There were sleep experts who theorized that Parks’s violent act was the result of a neurological glitch, that when Parks’s father-in-law discovered him sleepwalking outside the house and tried to detain him, he’d caused Parks’s amygdala—his primitive brain—to kick in. Parks fought him and went on to kill his mother-in-law without (literally) blinking. Or so his lawyer argued.
Did I have that same glitch?
Get a grip, Nora. As Ben would insist: “You’re a reporter. Look at the facts.”
Okay. Fact: I’d never left my immediate location when I was sleepwalking. Fact: my worst offense had been cutting a hole in a sweatshirt, and tonight all I was guilty of was letting water overflow from a sink. Most important, I’d never had access to a gun, awake or asleep. The facts said “no, not possible.”

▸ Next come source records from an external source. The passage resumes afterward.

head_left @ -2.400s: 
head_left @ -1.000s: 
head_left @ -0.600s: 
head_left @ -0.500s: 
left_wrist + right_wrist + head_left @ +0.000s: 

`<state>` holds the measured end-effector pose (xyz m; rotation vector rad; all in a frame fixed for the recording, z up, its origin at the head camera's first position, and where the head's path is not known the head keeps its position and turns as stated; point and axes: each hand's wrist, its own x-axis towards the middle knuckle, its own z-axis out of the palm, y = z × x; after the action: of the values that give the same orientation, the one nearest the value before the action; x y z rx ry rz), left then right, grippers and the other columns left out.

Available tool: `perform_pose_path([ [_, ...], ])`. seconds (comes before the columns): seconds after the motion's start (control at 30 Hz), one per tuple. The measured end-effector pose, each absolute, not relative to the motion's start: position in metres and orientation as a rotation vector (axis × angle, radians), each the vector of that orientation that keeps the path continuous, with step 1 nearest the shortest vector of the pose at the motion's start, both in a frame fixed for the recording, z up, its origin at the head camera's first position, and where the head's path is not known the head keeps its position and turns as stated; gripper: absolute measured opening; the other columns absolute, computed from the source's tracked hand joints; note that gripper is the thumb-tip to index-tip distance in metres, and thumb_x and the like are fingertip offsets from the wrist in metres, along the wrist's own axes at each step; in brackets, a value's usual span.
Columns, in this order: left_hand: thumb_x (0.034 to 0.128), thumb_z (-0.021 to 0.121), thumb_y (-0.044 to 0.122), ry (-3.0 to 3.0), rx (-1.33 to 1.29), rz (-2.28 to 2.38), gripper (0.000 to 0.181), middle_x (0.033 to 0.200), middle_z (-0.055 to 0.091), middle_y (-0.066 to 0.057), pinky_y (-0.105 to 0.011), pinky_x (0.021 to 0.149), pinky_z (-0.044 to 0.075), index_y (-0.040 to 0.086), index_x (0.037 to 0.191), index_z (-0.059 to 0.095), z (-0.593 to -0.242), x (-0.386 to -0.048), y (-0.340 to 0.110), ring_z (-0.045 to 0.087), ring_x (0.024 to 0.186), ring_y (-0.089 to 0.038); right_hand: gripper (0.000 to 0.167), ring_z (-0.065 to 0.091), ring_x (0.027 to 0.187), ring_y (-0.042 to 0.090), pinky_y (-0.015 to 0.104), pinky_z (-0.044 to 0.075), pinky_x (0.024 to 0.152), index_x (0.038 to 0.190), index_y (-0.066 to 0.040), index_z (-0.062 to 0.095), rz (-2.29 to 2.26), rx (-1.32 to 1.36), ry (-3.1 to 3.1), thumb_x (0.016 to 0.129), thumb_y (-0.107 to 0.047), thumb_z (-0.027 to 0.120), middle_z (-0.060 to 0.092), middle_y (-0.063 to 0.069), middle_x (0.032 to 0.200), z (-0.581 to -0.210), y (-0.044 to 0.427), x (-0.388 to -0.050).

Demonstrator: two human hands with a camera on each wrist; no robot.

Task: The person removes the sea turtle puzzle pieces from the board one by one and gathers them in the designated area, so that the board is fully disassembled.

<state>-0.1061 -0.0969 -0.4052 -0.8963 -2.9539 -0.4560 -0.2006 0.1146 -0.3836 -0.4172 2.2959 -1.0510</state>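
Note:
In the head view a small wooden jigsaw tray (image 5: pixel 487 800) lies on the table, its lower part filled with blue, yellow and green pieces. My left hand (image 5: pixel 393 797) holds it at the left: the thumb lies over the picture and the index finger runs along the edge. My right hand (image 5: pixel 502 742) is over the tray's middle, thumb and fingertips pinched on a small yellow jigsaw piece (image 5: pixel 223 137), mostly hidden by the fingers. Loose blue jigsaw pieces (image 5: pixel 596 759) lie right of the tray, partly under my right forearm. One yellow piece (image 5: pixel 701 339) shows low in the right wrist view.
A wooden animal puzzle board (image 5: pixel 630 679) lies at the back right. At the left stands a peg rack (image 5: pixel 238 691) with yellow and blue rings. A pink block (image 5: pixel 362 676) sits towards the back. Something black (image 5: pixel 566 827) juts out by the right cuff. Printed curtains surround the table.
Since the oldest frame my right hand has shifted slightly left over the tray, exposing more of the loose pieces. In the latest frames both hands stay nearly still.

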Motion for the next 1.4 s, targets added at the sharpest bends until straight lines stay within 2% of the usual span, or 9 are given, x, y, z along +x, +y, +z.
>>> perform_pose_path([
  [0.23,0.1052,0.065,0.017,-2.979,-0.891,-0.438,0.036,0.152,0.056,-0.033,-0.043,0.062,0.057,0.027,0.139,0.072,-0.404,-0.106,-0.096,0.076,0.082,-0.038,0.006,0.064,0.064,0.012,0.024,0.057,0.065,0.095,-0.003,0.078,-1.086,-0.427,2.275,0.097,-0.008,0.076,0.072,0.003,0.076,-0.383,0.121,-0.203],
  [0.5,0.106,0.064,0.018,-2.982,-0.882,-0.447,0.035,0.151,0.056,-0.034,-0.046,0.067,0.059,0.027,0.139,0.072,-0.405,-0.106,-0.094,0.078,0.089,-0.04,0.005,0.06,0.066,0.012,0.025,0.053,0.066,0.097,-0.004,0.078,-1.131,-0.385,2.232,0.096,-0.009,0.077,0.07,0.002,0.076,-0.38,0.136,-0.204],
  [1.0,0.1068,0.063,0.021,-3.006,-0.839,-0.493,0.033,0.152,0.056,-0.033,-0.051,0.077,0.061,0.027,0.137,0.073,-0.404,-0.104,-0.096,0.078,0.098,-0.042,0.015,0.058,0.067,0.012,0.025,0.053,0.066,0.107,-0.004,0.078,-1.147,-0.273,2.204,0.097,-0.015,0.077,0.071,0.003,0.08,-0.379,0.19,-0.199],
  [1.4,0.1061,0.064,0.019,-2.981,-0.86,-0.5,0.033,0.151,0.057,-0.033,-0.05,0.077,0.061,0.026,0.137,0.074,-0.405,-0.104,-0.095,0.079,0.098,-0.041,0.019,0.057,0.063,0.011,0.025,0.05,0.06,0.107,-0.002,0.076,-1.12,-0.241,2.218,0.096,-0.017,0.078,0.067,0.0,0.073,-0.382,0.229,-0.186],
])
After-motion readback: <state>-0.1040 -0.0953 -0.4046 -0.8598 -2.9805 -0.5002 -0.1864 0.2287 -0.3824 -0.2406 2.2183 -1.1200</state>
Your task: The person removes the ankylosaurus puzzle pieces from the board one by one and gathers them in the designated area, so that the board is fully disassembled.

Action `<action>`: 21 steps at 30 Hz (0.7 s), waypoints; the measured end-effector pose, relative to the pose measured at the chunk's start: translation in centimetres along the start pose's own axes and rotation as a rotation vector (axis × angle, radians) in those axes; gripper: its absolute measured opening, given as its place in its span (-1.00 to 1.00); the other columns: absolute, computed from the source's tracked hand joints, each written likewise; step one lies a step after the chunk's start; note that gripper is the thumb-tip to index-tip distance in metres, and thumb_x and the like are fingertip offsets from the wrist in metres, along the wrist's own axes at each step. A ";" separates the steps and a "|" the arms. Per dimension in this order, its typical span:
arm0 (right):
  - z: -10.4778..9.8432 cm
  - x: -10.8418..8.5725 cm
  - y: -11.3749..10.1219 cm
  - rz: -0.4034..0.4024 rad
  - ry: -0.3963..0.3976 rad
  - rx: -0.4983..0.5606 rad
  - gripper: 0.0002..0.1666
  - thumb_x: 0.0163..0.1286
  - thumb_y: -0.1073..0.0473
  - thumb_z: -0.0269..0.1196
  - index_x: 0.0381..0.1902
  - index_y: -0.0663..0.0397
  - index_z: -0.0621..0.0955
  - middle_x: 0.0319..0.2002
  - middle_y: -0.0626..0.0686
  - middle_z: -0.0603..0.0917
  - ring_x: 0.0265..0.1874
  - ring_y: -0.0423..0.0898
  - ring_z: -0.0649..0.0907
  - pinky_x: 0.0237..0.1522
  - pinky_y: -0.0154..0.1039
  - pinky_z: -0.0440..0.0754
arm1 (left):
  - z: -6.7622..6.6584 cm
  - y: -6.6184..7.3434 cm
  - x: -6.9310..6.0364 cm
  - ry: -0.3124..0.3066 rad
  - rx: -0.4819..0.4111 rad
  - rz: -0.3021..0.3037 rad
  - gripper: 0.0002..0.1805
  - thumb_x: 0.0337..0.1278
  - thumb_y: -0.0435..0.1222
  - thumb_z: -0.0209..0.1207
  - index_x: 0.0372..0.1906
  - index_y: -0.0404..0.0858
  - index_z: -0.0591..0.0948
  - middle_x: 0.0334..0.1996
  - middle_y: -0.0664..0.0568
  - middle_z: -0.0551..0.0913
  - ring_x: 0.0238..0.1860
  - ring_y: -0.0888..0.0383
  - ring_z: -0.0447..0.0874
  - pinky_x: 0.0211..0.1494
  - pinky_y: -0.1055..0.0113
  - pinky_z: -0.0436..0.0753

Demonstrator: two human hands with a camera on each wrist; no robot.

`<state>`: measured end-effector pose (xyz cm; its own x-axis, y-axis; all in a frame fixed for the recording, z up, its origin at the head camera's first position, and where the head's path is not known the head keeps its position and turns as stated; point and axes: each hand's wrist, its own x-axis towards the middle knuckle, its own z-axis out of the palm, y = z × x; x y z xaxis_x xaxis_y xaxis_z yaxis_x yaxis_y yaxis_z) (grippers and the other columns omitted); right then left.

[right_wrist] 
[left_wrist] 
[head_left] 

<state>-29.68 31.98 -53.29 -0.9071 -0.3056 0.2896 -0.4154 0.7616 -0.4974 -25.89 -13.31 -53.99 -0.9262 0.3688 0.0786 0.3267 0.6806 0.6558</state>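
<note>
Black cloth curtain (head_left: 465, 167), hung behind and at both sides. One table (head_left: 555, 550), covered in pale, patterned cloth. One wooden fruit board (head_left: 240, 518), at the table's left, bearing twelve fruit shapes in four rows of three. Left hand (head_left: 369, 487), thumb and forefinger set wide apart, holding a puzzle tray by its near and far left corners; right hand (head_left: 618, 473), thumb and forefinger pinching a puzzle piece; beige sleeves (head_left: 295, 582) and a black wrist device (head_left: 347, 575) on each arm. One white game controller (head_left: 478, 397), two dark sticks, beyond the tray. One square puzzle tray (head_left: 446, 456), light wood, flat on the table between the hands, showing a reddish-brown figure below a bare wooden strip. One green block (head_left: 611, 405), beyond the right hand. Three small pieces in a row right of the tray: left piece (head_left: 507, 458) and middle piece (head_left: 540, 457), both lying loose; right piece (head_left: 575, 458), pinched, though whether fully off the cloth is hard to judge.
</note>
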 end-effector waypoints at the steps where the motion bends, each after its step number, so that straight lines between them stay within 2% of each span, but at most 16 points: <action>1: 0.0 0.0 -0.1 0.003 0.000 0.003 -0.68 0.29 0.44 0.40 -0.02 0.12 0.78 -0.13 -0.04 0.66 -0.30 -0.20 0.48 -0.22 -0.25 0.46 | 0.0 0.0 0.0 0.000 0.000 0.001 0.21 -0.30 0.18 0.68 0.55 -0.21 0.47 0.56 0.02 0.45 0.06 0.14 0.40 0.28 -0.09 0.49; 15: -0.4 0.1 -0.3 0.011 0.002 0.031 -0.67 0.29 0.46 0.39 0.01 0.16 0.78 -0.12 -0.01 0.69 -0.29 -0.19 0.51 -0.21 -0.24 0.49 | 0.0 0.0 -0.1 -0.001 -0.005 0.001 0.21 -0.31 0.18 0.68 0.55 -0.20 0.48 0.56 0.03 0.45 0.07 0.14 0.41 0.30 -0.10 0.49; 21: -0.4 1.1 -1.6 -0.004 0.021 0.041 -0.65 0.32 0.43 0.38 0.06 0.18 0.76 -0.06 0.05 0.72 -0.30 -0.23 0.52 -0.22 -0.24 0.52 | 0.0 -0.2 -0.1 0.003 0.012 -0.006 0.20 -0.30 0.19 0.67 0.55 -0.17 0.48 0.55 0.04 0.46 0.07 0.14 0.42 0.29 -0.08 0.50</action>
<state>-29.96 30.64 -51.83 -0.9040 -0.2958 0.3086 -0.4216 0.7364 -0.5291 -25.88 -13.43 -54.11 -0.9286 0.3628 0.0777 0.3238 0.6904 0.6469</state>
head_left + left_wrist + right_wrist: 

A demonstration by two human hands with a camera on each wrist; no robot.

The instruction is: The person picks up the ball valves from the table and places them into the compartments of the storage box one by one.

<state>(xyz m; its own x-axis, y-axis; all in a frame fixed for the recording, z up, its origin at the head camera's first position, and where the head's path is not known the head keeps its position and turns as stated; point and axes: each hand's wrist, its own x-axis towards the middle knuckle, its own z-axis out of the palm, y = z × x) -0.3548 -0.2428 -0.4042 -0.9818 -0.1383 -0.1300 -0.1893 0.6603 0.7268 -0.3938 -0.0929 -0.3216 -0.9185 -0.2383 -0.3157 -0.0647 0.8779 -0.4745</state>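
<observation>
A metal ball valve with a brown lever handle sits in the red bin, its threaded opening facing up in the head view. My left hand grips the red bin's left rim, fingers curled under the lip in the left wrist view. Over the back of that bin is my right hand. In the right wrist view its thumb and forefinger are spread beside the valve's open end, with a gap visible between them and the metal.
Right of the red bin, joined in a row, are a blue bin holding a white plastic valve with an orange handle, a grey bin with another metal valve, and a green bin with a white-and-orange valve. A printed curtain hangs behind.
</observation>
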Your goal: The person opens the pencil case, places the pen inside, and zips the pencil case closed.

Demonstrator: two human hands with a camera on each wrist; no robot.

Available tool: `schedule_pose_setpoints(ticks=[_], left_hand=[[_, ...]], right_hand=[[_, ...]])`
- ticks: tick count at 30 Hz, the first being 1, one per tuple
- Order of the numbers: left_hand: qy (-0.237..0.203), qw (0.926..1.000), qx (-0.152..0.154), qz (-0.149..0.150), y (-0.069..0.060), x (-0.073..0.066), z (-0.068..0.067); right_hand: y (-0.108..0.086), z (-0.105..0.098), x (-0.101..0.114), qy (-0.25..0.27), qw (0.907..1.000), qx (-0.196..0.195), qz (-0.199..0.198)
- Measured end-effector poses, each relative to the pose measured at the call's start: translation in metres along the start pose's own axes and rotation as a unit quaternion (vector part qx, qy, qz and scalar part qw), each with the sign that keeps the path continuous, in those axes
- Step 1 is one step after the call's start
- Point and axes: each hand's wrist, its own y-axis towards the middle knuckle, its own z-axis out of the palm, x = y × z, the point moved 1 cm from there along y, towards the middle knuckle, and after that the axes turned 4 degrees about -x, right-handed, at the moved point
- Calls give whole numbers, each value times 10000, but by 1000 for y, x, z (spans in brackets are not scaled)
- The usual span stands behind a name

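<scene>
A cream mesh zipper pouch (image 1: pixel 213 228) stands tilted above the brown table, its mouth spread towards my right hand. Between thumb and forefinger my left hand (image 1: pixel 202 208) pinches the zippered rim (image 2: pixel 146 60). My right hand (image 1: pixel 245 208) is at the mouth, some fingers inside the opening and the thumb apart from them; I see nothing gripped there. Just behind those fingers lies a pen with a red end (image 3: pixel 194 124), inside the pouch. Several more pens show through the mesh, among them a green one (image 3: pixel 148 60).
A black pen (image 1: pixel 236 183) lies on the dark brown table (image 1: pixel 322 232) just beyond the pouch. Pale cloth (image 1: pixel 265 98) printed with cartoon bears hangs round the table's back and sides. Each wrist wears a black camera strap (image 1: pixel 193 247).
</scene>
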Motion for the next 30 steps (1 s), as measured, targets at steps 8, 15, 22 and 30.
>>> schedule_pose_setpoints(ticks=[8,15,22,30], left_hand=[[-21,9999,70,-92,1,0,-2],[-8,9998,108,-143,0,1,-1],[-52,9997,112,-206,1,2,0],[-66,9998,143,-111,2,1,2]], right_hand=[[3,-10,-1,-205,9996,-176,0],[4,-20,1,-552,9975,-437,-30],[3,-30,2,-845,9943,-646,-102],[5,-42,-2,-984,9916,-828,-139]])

But it was also a fact that I’d begun sleepwalking again. There were those jeans that I didn’t remember washing the night of the murders, and those blazing lights the other morning in the Coop. And what about the scratch, the twig and the leaves? Still, none of that meant I was a murderer.
Remember: no gun, no guilt.
A chill ran through my naked body. I scurried into Ben’s living room to look for my coat and spotted a fluffy mohair throw on the back of a leather armchair. I picked it up and wrapped myself in it. The soft wool felt like a warm hug, and for a moment I stopped wanting to crawl out of my skin.
Ben’s apartment overlooked the harbor. Moonlight poured through the wall of windows onto two plump white couches in front of the fireplace, a piano and a plush Oriental rug. I crossed the room to the windows. Over the past few days, mariners had hauled out the last of the boats for the season. Light shimmered on the inky water all the way to the horizon under an almost full moon. An achingly romantic view for someone in the mood.